Exercise instructions ::
For this exercise, retype all the data exactly and exclude every image.
---------- Dataset content
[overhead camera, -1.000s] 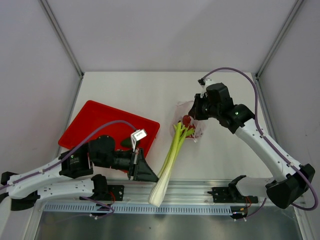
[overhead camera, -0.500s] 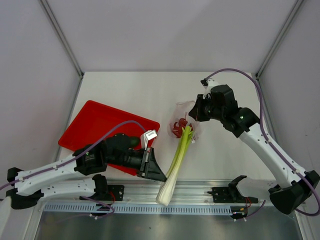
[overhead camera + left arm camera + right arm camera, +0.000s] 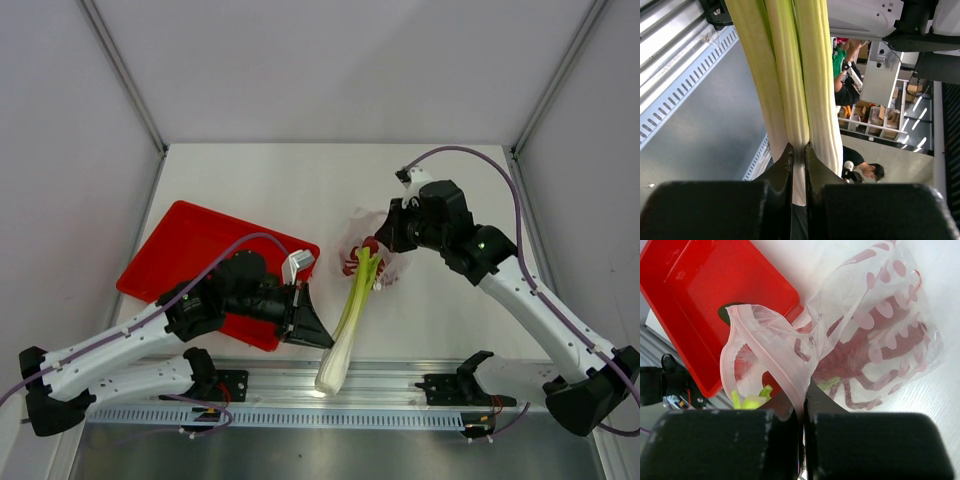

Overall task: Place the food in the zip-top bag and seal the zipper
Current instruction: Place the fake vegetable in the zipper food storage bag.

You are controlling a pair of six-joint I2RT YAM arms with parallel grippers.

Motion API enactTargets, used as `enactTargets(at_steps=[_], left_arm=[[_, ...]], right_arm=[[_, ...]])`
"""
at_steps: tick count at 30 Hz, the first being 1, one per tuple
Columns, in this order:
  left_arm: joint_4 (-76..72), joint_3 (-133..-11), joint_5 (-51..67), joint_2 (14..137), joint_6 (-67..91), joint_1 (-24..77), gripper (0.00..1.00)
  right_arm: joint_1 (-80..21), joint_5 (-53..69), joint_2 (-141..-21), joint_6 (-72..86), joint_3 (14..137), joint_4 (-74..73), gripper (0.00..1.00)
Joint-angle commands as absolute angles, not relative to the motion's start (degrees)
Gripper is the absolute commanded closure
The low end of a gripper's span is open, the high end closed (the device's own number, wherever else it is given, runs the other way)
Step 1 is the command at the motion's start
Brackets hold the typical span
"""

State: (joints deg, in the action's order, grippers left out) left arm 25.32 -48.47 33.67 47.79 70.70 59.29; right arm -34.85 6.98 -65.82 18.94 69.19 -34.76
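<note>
Top external view: the left gripper clamps the leek's pale lower stalk, its green tips at the zip-top bag's mouth. The right gripper pinches that rim open. The lobster lies inside. Next, I'd judge, the leek needs sliding deeper.

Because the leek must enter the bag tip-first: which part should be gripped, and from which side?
Probably the pale lower stalk of the leek, from the robot's left, jaws across its width, as the left gripper does. The stalk is long, straight and narrow there, and the green tip lies at the mouth of the zip-top bag, so that end should stay free.
</note>
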Motion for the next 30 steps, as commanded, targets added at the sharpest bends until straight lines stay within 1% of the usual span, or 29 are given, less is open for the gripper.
enactTargets(at_steps=[1, 9, 15, 20, 23, 30], left_arm=[[22.6, -48.6, 39.2, 48.7, 73.3, 57.3, 0.99], [21.5, -47.8, 45.5, 52.5, 76.1, 52.8, 0.99], [19.9, -46.2, 46.8, 53.6, 77.3, 49.1, 0.99], [14.1, -42.8, 48.5, 53.8, 83.3, 46.6, 0.99], [12.0, -44.4, 49.1, 54.7, 84.0, 46.4, 0.99], [14.7, -47.7, 48.9, 53.5, 82.3, 46.1, 1.0]], right_arm=[[-35.9, 7.9, -62.8, 15.7, 68.2, -29.5, 1.0], [-38.1, 8.3, -60.2, 13.1, 65.3, -28.0, 1.0], [-38.9, 8.6, -57.9, 12.0, 64.1, -28.0, 1.0], [-39.3, 8.9, -56.6, 11.3, 62.9, -28.5, 1.0], [-39.6, 7.9, -56.2, 11.1, 62.2, -28.7, 1.0], [-40.3, 5.2, -56.3, 10.2, 62.0, -29.3, 1.0]])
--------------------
Answer to this exercise ::
[overhead camera, -1.000s] 
[overhead camera, -0.500s] 
[overhead camera + left arm camera + right arm camera, +0.000s] 

Overall task: Place the food in the zip-top bag and seal the zipper
Current instruction: Place the fake vegetable in the zipper food storage bag.

You are controlling a pair of six-joint I2RT YAM arms with parallel grippers.

Motion API enactTargets, used as `enactTargets(at_steps=[_], left_arm=[[_, ...]], right_arm=[[_, ...]])`
"""
at_steps: tick count at 30 Hz, the first being 1, one per tuple
Columns, in this order:
  left_arm: joint_4 (-76..72), joint_3 (-133..-11), joint_5 (-51..67), joint_2 (14..137), joint_6 (-67..91), joint_1 (-24..77), gripper (0.00..1.00)
  right_arm: joint_1 (-80..21), joint_5 (-53..69), joint_2 (-141..-21), joint_6 (-72..86), joint_3 (14..137), joint_4 (-74..73), gripper (0.00..1.00)
Joint-angle commands as absolute angles, not relative to the motion's start (degrees)
Gripper is the absolute commanded closure
The low end of a gripper's span is open, the high end closed (the device's own number, wherever else it is given, runs the other way)
Step 1 is the command at the motion's start
Brackets hold the typical span
"""

State: (joints deg, in the action's order, grippers left out) left arm 25.32 -48.47 33.67 47.79 70.70 59.29; right arm -34.85 6.98 -65.82 18.94 69.19 -34.76
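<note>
Top external view: the left gripper clamps the leek's pale lower stalk, its green tips at the zip-top bag's mouth. The right gripper pinches that rim open. The lobster lies inside. Next, I'd judge, the leek needs sliding deeper.

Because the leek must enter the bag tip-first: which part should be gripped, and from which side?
Probably the pale lower stalk of the leek, from the robot's left, jaws across its width, as the left gripper does. The stalk is long, straight and narrow there, and the green tip lies at the mouth of the zip-top bag, so that end should stay free.
</note>
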Motion for the next 30 steps, as commanded, targets added at the sharpest bends until straight lines stay within 1% of the usual span, or 29 are given, less is open for the gripper.
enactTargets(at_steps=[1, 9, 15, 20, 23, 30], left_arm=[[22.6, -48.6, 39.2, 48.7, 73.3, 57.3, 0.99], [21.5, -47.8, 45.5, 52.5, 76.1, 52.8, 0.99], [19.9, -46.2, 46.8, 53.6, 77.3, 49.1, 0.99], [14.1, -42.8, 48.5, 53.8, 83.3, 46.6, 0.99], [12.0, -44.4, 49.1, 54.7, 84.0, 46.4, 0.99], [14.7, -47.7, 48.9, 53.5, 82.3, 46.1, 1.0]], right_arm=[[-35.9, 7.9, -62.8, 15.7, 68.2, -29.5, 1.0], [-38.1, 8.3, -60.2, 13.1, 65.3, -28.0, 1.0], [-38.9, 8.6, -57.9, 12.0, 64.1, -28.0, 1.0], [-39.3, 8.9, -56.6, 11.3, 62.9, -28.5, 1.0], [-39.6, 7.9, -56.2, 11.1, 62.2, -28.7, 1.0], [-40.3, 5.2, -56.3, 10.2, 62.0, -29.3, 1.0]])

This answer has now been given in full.